What is Beneath the Surface?

We created Beneath the Surface to go beyond the official primary categorization of police complaints and bring to the surface the voice, experience, and often hidden allegations of survivors of state and interpersonal violence.  Often, allegations from people who report state violence are either buried, miscategorized, or not adequately investigated.

Survivors of gender-based violence often face the additional harm of isolation, which can cause them to internalize their experience as being their fault. Scientific evidence and investigative reports reveal that because of the reality of failed accountability, the fear or misunderstanding about filing complaints, and other obstacles to reporting,  incidences of violence and misconduct are underreported and what we know about represents only a fraction of actual instances of misconduct.

As the volume of police complaints comes to the surface, and the actual content of testimonies is unearthed, our data analysis seeks to connect those impacted by state violence and demand redress for these human rights violations.

By reading the full narrative text of these complaints, we were able to identify a lack of clarity around primary categorization as it related to the lived experiences of those making complaints.

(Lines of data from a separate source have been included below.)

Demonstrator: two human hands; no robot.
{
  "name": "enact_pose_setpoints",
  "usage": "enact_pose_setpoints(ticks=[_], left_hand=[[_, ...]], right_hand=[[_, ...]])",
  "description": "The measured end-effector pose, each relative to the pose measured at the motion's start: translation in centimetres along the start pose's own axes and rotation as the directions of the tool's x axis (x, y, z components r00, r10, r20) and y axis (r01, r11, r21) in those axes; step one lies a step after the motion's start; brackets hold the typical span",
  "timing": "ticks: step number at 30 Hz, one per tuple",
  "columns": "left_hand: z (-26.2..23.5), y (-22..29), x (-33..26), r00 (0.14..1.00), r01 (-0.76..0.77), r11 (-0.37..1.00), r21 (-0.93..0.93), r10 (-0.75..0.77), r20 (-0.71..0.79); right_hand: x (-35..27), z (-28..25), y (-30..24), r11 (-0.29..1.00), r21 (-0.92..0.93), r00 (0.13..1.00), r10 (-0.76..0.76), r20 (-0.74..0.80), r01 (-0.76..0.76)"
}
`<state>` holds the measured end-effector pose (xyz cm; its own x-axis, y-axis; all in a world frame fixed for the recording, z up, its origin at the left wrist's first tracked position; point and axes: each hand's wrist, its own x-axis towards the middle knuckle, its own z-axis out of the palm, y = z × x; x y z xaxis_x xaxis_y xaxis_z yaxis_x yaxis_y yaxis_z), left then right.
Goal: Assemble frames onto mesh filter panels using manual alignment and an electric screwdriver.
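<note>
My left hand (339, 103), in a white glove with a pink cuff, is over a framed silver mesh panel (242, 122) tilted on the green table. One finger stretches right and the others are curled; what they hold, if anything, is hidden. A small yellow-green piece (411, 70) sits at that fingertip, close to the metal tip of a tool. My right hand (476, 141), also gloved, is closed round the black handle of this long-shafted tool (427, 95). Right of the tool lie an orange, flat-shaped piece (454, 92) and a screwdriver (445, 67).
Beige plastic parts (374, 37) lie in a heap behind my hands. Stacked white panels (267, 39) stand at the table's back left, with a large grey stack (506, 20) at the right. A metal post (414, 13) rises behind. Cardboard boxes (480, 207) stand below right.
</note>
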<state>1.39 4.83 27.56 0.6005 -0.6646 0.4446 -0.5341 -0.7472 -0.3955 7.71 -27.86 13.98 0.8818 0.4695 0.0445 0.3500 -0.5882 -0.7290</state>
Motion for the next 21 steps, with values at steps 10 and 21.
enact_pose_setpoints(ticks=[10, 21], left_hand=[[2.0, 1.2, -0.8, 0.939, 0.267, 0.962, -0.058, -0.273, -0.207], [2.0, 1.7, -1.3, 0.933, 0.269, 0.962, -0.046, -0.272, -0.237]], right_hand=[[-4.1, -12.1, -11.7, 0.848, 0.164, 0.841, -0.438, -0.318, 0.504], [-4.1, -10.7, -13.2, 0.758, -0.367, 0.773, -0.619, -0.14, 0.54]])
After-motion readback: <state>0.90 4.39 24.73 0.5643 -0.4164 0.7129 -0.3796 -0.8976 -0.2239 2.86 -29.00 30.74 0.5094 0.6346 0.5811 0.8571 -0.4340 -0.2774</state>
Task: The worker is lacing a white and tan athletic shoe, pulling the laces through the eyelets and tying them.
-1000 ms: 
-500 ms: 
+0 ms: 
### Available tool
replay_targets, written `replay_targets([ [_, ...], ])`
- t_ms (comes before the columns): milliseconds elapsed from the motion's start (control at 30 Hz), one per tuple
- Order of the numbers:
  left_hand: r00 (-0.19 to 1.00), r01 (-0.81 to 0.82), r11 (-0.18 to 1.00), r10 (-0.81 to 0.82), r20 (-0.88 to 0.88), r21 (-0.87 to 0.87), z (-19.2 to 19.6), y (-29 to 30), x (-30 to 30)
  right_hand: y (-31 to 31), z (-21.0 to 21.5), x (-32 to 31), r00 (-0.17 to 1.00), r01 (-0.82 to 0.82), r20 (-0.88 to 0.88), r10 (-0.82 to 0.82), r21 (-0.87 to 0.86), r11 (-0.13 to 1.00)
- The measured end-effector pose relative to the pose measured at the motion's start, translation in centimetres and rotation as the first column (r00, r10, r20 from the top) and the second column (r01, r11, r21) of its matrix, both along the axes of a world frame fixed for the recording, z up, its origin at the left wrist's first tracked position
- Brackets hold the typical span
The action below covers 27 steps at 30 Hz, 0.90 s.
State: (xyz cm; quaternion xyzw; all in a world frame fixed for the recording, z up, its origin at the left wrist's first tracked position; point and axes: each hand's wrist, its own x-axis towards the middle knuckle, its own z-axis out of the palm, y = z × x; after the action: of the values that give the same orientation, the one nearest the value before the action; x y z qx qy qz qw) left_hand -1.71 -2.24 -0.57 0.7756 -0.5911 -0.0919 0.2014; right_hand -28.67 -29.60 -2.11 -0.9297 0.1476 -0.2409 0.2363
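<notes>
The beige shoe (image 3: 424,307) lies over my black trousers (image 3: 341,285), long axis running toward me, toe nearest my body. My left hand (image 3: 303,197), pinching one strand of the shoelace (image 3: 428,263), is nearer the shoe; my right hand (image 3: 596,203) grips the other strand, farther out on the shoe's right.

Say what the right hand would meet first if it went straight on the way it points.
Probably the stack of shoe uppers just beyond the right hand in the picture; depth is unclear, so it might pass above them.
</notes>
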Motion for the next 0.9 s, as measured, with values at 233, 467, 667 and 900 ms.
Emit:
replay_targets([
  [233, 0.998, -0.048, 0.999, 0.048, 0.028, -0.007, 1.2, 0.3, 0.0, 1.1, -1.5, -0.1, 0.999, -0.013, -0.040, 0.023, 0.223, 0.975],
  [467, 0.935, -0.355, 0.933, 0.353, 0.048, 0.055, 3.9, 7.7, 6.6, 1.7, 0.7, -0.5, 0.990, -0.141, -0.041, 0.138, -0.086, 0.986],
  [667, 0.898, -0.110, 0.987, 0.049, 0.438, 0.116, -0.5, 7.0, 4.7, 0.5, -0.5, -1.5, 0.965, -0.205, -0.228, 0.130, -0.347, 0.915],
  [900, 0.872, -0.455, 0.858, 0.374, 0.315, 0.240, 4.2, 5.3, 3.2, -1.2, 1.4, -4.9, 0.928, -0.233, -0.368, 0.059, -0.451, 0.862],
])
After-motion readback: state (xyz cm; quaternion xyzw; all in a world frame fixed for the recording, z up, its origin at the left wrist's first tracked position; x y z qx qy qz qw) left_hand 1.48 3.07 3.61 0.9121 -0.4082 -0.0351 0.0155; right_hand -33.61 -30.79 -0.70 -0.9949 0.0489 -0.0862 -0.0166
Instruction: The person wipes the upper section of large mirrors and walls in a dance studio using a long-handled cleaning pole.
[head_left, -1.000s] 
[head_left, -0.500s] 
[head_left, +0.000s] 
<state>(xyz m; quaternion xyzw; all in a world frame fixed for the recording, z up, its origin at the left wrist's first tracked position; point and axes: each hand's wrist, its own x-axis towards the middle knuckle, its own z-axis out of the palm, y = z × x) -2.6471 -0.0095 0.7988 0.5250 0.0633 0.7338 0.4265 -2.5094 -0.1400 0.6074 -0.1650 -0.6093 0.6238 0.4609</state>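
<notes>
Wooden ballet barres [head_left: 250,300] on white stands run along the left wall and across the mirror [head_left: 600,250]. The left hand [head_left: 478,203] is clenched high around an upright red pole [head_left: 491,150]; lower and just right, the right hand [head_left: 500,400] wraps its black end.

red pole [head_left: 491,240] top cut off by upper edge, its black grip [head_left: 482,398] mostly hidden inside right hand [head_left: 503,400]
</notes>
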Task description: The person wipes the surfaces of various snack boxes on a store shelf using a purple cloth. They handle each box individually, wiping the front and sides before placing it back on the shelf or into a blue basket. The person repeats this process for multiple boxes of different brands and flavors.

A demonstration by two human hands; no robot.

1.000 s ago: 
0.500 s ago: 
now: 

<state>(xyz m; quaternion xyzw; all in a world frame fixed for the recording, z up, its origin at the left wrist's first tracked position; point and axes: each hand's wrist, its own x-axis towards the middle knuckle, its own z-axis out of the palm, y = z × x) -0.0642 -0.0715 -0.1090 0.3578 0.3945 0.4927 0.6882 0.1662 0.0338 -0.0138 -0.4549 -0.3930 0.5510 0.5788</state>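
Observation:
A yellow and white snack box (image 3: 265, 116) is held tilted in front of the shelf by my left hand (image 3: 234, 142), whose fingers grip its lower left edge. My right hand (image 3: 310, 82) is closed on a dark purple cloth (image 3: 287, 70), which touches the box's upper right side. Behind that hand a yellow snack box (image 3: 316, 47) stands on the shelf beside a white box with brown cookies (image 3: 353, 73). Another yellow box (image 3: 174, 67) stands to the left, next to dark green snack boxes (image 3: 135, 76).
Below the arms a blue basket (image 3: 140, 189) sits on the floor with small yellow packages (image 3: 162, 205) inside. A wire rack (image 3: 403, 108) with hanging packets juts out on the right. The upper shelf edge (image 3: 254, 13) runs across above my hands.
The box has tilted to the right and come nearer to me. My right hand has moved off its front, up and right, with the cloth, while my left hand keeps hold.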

Access to underlying documents reveal that while a primary categorization may name one issue, the narratives in the underlying documents reveal, among other things, sexual violations at the hands of police.  

The City of Chicago finds the majority of complaints “unfounded” or “unsustained,” which means the complaint was found to not be true or there was a limited investigation before being closed. Regardless of any individual complaint’s validity, we can still see and identify patterns of allegations that emerge from this mass of complaints.

Because the City has yet to release most of the underlying investigation files, we do not have access to and therefore are not in a position to do a thorough auditing of many of these complaints.
However, taken as a whole, these patterns have evidentiary weight.

Today much of the research done in Chicago and across the country centers on use of force, arrests, and complaint data with respect to Black men. Statistics about the experiences of Black women and transgender people are often incomplete or missing entirely. Because researchers rely on high-level police data to frame research and policy, patterns of gender-based violence in these encounters remain largely invisible, allowing abusive officers to continue to act with impunity.

Diane Bond, photoset by Patricia Evans

How did we discover these hidden human rights violations?

The City of Chicago has long fought against making police complaint records publicly accessible. The documents we have access to are indebted to citizens determined and brave enough to report their encounters with police and those who fight to make these documents publicly available.

The issue of whether officers’ disciplinary histories should be public entered litigation in 2005, when a survivor of police violence, Diane Bond, sued the Chicago Police Department. Her case, Bond v. Utreras, enabled the public to access some Chicago Police misconduct records, and it led to the landmark decision in Kalven v. Chicago (2014) in which the Illinois Court of Appeals held that police misconduct records belong to the public.

In the wake of the Kalven decision, we gained access to massive spreadsheets of police disciplinary data, and in 2015 we created the Civic Police Data Project (CPDP.co), which houses Chicago police misconduct data between 1988 and 2018.

This database of nearly 250,000 allegations does not tell the full story. Our aim with Beneath the Surface is to emphasize that each complaint record alleging police misconduct is also a deeply personal story of a person’s encounter with the police. Spreadsheet-level data does not include complainant testimony, whereas the underlying investigative files allow us to read the full narrative of the report, revealing more detailed, often troubling and violent allegations than the data suggests.

These are not the only types of alleged human rights violations obscured. We identified other abuse allegations, including domestic violence, sexual assault response, home invasions, issues involving children, and more.

Our goals are to unearth this pattern of burying human rights violations, support survivors using data analysis, expand the discussion about police misconduct, and demonstrate the importance of making these investigative records available to the public.

For instance, in Complaint Record (CR)# 1019178, Officer Christopher Griggs is accused of improperly searching two Black women.

In the spreadsheet-level data, the complaint is categorized as illegal search. But when we read the text in the underlying documents, we see an additional allegation about a sexual violation. When complainants report sexual misconduct or violence by police, the allegation often gets buried through official coding procedures by highlighting a primary categorization for the complaint and leaving additional allegations obscured in the underlying narrative.